Decline In Vulnerabilities Belies Threat Increase, Microsoft Says in New Security Report

April 29, 2008 Alex Woodie

Despite a 15 percent decline in new security vulnerability disclosures during the second half of 2007, cybercriminals continued to successfully mine the Internet for profit, primarily by planting Trojan horses and other pieces of malicious code that steal people’s identities and perform other works of unpleasantness.
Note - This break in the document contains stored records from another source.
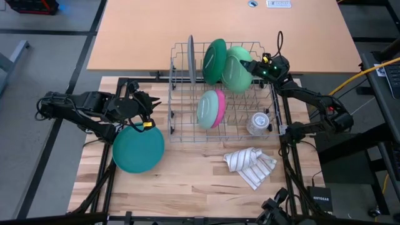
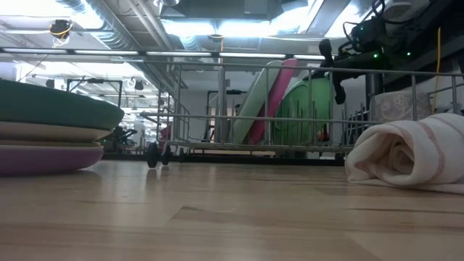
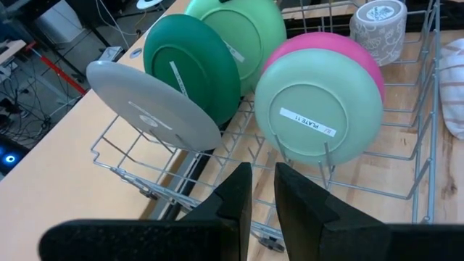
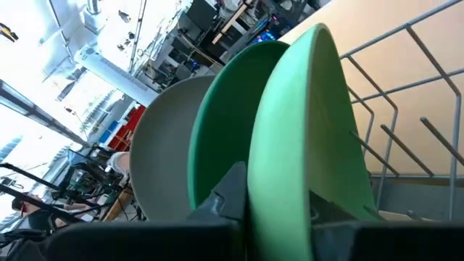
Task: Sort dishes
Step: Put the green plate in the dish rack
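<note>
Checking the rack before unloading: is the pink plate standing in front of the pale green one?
No, the pink plate stands behind the pale green plate in the wire rack.

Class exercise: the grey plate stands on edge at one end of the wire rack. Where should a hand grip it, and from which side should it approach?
Grip the grey plate at its top rim, coming from above. It stands nearly upright between the wire rack's tines, so only that thin upper edge is free; the dark green plate crowds one face.

The rack [image 1: 222, 103] fills the bench's [image 1: 187, 181] middle, its back row crowded by three upright plates [image 1: 215, 61] and its front row by two more. A glass cup [image 1: 257, 123] blocks the rack's right front corner. Open bench lies in front, between the plate stack [image 1: 138, 147] at left and the cloth [image 1: 250, 164] at right.
</note>
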Tool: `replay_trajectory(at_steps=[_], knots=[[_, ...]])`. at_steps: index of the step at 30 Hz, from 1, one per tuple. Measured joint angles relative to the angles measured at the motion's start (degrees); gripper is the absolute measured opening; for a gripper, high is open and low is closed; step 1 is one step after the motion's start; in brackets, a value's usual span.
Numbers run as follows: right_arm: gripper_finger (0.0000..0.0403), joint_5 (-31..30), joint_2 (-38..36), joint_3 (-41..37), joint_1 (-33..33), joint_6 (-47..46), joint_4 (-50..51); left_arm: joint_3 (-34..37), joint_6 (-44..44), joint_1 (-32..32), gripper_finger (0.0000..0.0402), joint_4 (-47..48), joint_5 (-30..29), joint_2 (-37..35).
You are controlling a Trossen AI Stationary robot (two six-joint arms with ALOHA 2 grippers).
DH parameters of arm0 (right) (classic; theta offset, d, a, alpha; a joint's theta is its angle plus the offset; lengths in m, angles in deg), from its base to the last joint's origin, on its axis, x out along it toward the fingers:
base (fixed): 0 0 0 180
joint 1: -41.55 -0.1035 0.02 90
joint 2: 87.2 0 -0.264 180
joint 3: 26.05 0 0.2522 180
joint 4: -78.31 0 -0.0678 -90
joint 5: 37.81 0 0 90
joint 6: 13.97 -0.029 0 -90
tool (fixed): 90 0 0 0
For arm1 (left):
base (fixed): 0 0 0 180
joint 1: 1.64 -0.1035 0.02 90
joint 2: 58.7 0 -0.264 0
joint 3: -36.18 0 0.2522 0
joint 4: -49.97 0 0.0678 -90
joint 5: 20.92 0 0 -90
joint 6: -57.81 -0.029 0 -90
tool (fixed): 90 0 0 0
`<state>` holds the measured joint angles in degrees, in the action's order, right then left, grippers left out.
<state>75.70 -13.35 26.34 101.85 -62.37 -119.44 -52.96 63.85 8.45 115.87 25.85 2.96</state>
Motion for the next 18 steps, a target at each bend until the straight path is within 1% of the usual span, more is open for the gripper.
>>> replay_trajectory(at_steps=[4, 6, 9, 15, 18], knots=[[0.0027, -0.8, 0.2, 0.0, 0.0, -1.6, -2.8, 0.0, 0.0, 0.0, 0.0052, 0.0, 0.0, 0.0], [0.0037, -1.4, 0.2, 0.0, 0.1, -2.5, -4.6, 0.0, 0.0, 0.0, 0.0052, 0.0, 0.0, 0.0], [0.0049, -3.1, 0.1, 0.0, 0.1, -2.6, -4.6, 0.0, 0.0, 0.0, 0.0052, 0.0, 0.0, 0.0], [0.0032, -4.7, 0.1, 0.0, 0.0, -2.8, -4.6, 0.0, 0.0, 0.0, 0.0052, 0.0, 0.0, 0.0], [0.0033, -5.7, 0.4, 0.0, 0.0, -2.9, -5.6, 0.0, 0.0, 0.0, 0.0052, 0.0, 0.0, 0.0]])
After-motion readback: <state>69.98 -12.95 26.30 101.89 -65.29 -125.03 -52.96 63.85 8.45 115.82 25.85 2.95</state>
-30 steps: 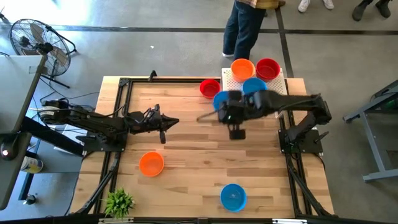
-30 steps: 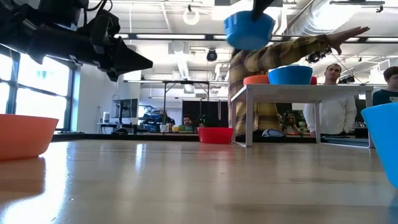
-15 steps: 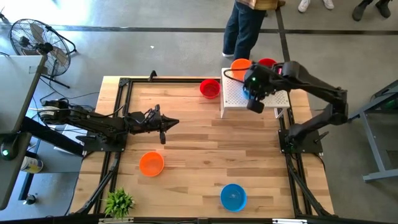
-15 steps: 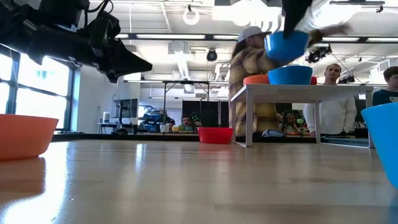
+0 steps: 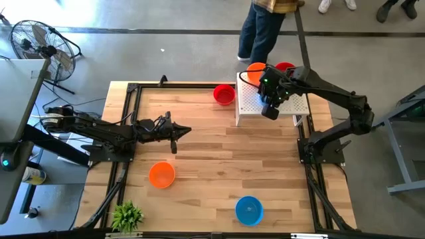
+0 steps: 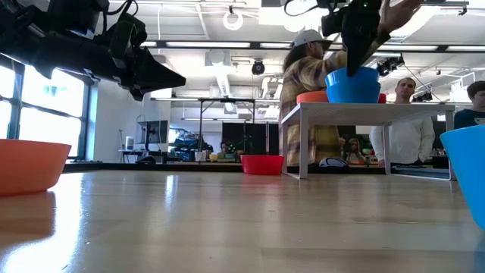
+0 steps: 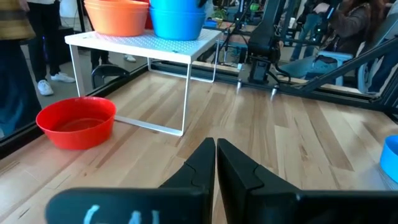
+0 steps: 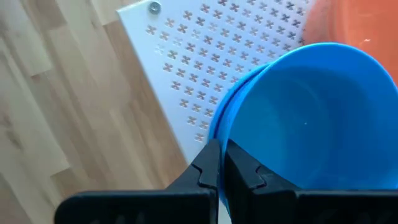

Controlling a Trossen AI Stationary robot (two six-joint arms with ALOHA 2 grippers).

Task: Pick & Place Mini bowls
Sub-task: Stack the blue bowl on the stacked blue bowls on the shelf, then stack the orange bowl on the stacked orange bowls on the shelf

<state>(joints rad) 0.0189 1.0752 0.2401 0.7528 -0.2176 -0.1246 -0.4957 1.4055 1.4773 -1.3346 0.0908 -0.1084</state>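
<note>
My right gripper (image 5: 269,101) is over the white perforated stand (image 5: 249,105) at the table's far right and is shut on a blue mini bowl (image 8: 305,124). That bowl sits inside a second blue bowl (image 6: 352,87) on the stand. An orange bowl (image 5: 255,68) and a red bowl (image 5: 286,66) stand behind them on the stand. A red bowl (image 5: 224,94), an orange bowl (image 5: 161,174) and a blue bowl (image 5: 249,210) rest on the table. My left gripper (image 5: 184,131) is shut and hovers over the table's left half. My right gripper pinches the blue bowl's rim (image 8: 227,127) between its two fingers, one inside the bowl and one outside. The fingers come from above, pointing down. The bowl is upright and nested in the lower blue bowl on the stand.
The stand's thin white legs (image 7: 186,93) rise from the table's far right corner. A small green plant (image 5: 127,216) is at the near left corner. A person (image 5: 262,26) stands just beyond the far edge. Bare wood lies between the loose bowls (image 5: 219,159).
My right gripper has carried the blue bowl from above the table's middle toward the far right edge. It then came down over the stand, and the bowl now sits in the other blue bowl there. The gripper has stayed shut on the rim.
</note>
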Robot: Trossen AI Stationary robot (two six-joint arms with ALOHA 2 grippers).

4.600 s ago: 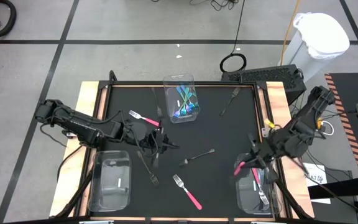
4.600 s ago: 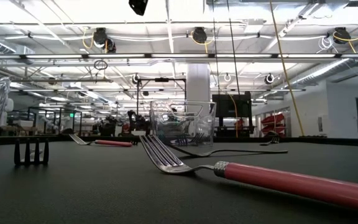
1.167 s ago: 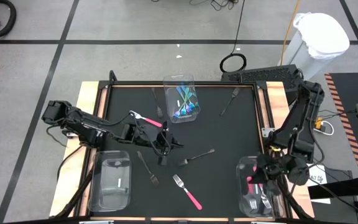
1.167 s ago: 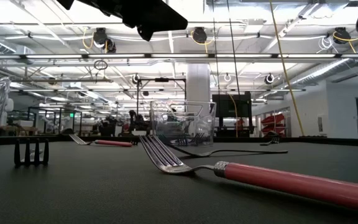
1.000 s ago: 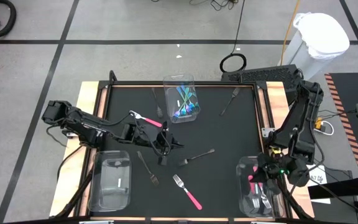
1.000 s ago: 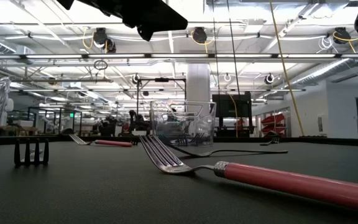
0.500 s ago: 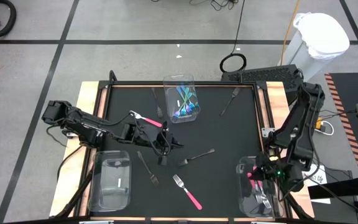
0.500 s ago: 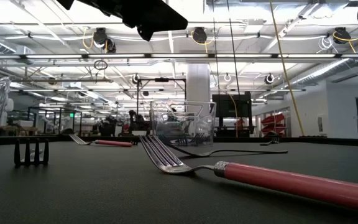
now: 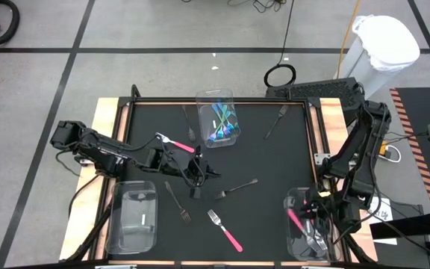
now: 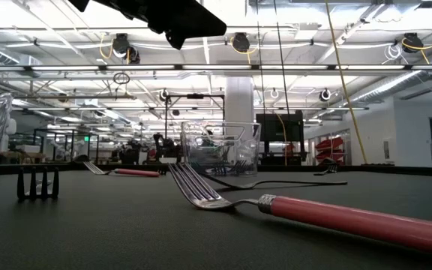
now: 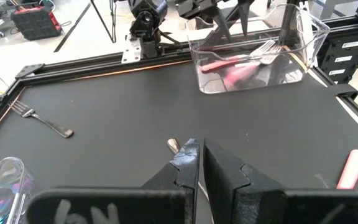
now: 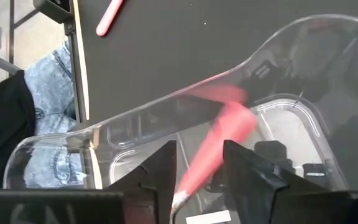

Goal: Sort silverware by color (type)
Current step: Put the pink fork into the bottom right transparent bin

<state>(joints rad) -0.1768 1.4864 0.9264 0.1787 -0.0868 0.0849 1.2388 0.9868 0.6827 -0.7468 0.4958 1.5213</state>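
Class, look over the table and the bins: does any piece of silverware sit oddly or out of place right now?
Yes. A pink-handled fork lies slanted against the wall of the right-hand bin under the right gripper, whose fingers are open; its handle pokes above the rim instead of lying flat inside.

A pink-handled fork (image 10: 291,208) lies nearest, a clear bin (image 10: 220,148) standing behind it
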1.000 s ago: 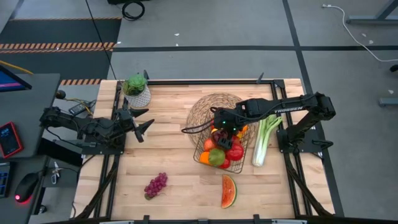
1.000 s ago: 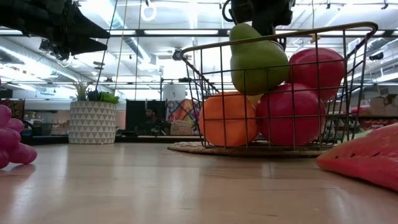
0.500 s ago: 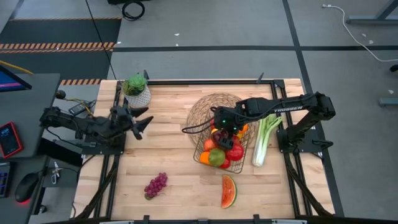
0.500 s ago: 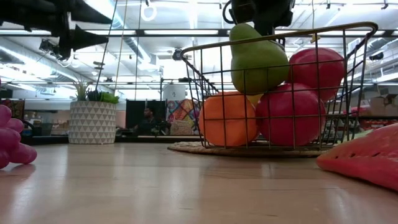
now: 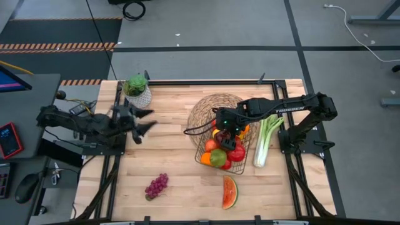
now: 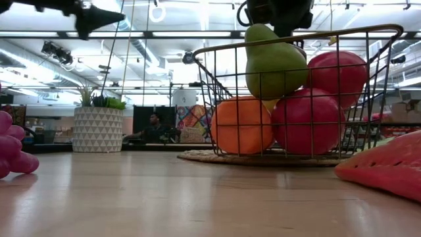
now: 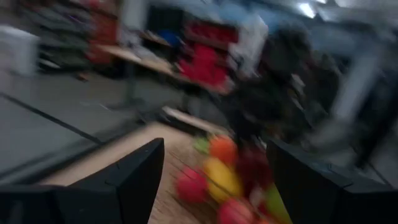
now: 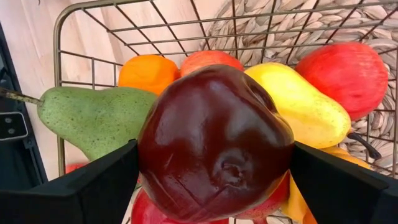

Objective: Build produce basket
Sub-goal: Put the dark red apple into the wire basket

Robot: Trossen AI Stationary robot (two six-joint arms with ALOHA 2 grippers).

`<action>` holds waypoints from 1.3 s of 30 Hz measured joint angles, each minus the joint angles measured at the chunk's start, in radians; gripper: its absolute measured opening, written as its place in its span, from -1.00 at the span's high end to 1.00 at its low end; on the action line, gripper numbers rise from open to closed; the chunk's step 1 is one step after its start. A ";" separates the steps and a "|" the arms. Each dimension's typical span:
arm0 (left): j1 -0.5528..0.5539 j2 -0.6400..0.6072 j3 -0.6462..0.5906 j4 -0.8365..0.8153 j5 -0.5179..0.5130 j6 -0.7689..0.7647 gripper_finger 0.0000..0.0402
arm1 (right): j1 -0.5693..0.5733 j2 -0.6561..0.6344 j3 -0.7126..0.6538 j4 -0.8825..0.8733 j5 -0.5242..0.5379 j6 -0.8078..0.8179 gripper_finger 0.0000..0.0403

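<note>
The wire basket [image 5: 220, 149] stands by the woven mat [image 5: 212, 107], which partly lies under it. It holds a green pear [image 8: 87, 119], an orange [image 8: 148, 71], a yellow piece [image 8: 301, 102] and red apples [image 8: 348, 71]. My right gripper [image 5: 229, 137] is over the basket, shut on a dark red apple [image 8: 214, 143]. My left gripper [image 5: 141, 122] is open and empty, in the air near the table's left edge. Purple grapes [image 5: 156, 185], a watermelon slice [image 5: 230, 192] and a celery stalk [image 5: 267, 139] lie on the table. My right gripper pinches the dark red apple by two opposite sides [image 8: 146, 162] between its two fingers [image 8: 81, 190]. The fingers come from above, pointing down into the basket. The apple sits above the pear and the yellow piece; whether it touches them I cannot tell.
A leafy plant in a white pot [image 5: 137, 91] stands at the far left, close behind my left gripper. The bare table [image 5: 181, 169] lies between the grapes and the basket. A person [image 6: 154, 125] sits in the room beyond the table.
My left gripper has risen, gone a little toward the table's right edge and turned, staying open.
</note>
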 joint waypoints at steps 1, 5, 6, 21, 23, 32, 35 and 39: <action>0.009 0.042 0.016 -0.008 0.057 -0.001 -0.43 | 0.000 0.000 0.000 0.000 0.000 -0.008 -0.99; 0.042 0.230 0.073 -0.014 0.171 -0.013 -0.43 | 0.000 0.000 0.000 0.003 0.000 -0.015 -0.99; 0.051 0.275 0.085 -0.015 0.171 -0.015 -0.43 | 0.000 0.000 0.000 0.003 -0.001 -0.013 -0.99; 0.177 0.756 0.325 0.136 0.293 0.050 -0.43 | 0.012 -0.066 0.062 0.016 -0.021 -0.082 -0.99; 0.187 0.797 0.331 0.234 0.311 0.084 -0.43 | 0.011 -0.069 0.063 0.024 -0.018 -0.087 -0.99; 0.274 0.976 0.351 0.530 0.474 0.024 -0.43 | 0.017 -0.066 0.063 0.067 0.025 -0.099 -0.99; 0.287 1.049 0.401 0.541 0.507 -0.020 -0.43 | 0.017 -0.066 0.063 0.078 0.042 -0.113 -0.99; 0.288 1.126 0.498 0.536 0.559 -0.007 -0.43 | 0.017 -0.051 0.063 0.061 0.053 -0.113 -0.98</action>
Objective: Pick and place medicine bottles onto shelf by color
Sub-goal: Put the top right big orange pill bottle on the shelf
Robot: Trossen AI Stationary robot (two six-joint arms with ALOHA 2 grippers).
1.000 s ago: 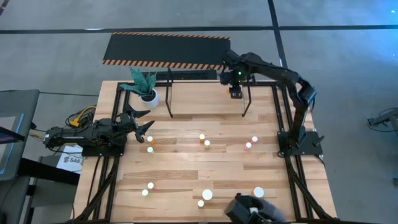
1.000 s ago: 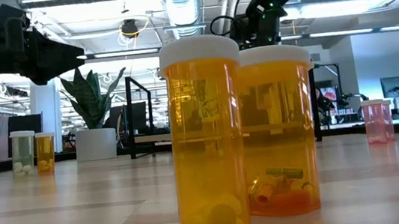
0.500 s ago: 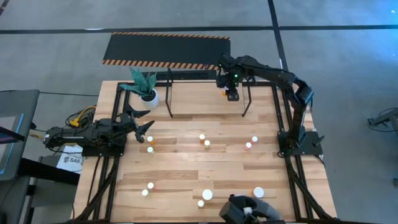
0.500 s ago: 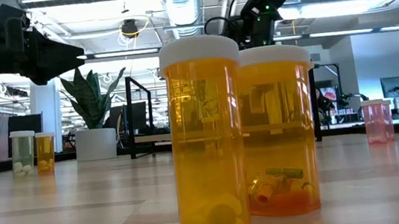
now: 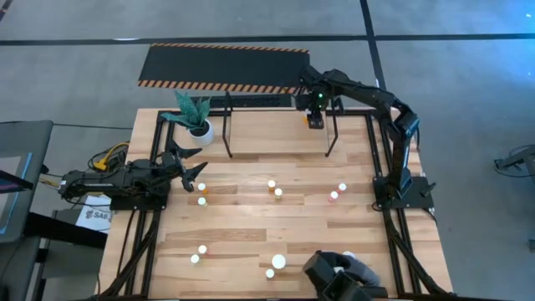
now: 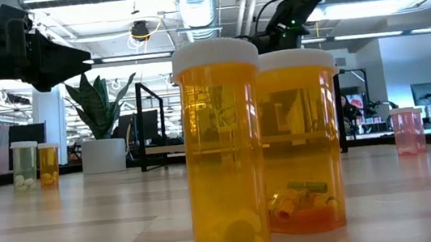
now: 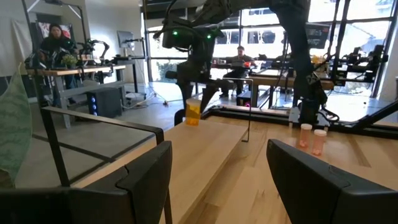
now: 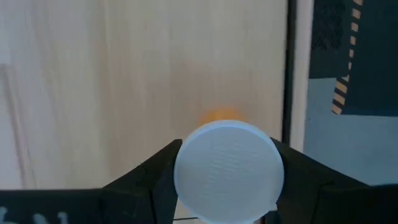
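Note:
My right gripper (image 5: 316, 119) is over the far right part of the shelf (image 5: 251, 125), a black tube frame over light wood, and is shut on an orange medicine bottle (image 7: 193, 112) with a white cap (image 8: 227, 171). My left gripper (image 5: 194, 174) hangs open and empty near the table's left edge; its fingers stand apart in the left wrist view (image 7: 217, 180). Two small bottles (image 5: 201, 195) stand on their bases just beside it. Several more white-capped bottles stand on the table, among them pairs at the middle (image 5: 275, 188) and right (image 5: 338, 192). My right gripper pinches the bottle's white cap (image 8: 186, 163) between its two fingers (image 8: 155, 174), one on each side. The fingers come from above, pointing down. The bottle hangs upright below them (image 7: 193, 118); whether its base touches the shelf's wood I cannot tell.
A white plant pot (image 5: 201, 130) stands at the shelf's left end. A black hazard-striped mat (image 5: 221, 67) lies beyond the table's far edge. Two large orange bottles (image 6: 223, 153) stand close to the low camera. A dark shape (image 5: 338, 278) shows at the near edge.
My right gripper, still shut on the bottle, has gone a little toward the table's left edge and then back right and toward the far edge, staying over the shelf. The dark shape at the near edge has shifted and now covers a bottle there.

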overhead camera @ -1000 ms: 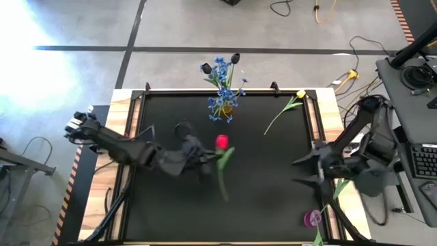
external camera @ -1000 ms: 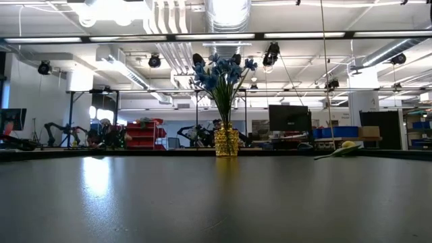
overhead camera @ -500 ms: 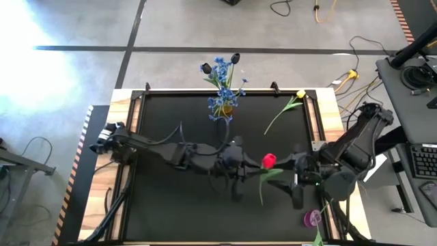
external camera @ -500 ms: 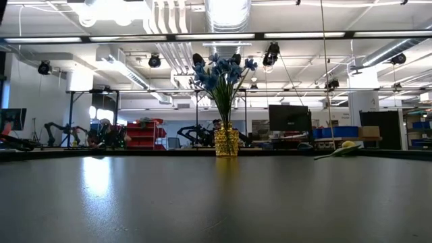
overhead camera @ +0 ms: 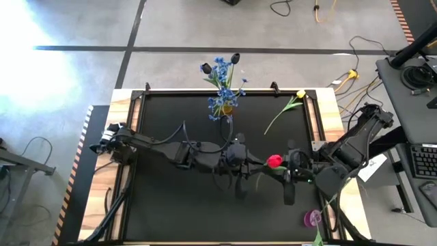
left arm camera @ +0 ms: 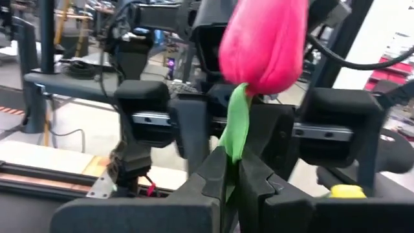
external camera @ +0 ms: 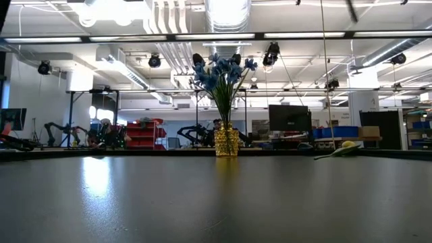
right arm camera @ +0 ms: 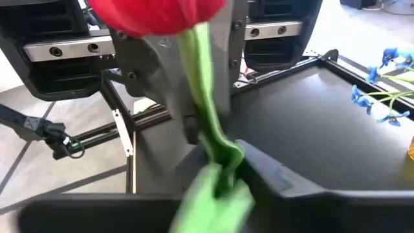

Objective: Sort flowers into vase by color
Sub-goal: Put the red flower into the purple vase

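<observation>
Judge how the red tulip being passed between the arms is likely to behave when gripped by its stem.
The red tulip probably bends easily: its thin green stem curves between the left hand and the right hand. It looks light, carried by the stem alone. The big head sits well above the grip, so it may droop or sway.

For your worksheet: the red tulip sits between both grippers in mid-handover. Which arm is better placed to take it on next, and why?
Probably the right. The left gripper is shut on the red tulip stem, and the right gripper already meets it at that stem. The vase stands at the far edge, about equally far from both.
</observation>
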Available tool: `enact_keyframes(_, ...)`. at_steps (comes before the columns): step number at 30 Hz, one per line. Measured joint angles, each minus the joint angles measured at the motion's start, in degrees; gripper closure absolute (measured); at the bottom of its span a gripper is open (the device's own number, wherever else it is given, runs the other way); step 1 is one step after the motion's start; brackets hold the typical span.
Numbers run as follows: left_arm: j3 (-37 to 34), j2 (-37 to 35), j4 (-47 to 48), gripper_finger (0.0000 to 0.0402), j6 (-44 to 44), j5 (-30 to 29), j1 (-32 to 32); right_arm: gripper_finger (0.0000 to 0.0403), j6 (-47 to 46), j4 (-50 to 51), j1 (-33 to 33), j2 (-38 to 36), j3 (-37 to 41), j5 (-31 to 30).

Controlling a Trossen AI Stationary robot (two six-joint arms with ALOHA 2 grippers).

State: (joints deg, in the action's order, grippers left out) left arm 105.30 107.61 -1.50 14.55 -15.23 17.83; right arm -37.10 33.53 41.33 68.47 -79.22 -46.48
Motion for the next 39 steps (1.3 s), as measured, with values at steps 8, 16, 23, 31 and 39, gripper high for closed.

These are the conclusions of Microsoft‘s latest Security Intelligence Report (SIR), which it released at the Infosecurity Europe 2008 conference in London yesterday.

Since late 2006, Microsoft has been collecting security-related data it pulls from 450 million computers around the world–perhaps yours–and compiling it into a comprehensive view of IT security, with a concentration on software vulnerabilities, exploits, malicious code, and another category called “potentially unwanted software.”

From July through December 2007, Microsoft witnessed a sudden turnaround in the prevalence of new security vulnerabilities, (per the Common Vulnerability Scoring System (CVSS) method. After several years of increasing vulnerabilities, the number of new vulnerabilities suddenly dropped by 15 percent from the year before to 2005 levels, leaving 2006 to likely be the high-water mark for vulnerabilities during the current Internet epoch. Those findings largely mesh with the findings of another security report issued by IBM‘s Internet Security Systems‘ Team X-Force, which found a 5 percent decline in vulnerabilities in 2007.

However, even as vulnerabilities in system and application software declines, Microsoft’s security researchers found the prevalence of malware and cybercrime increased during the second part of 2007. The number of Trojan downloaders–pieces of malware that are planted on Web pages or in e-mail messages that allow hackers to surreptitiously install other, more sophisticated pieces of malware on victims’ computers–increased by 300 percent.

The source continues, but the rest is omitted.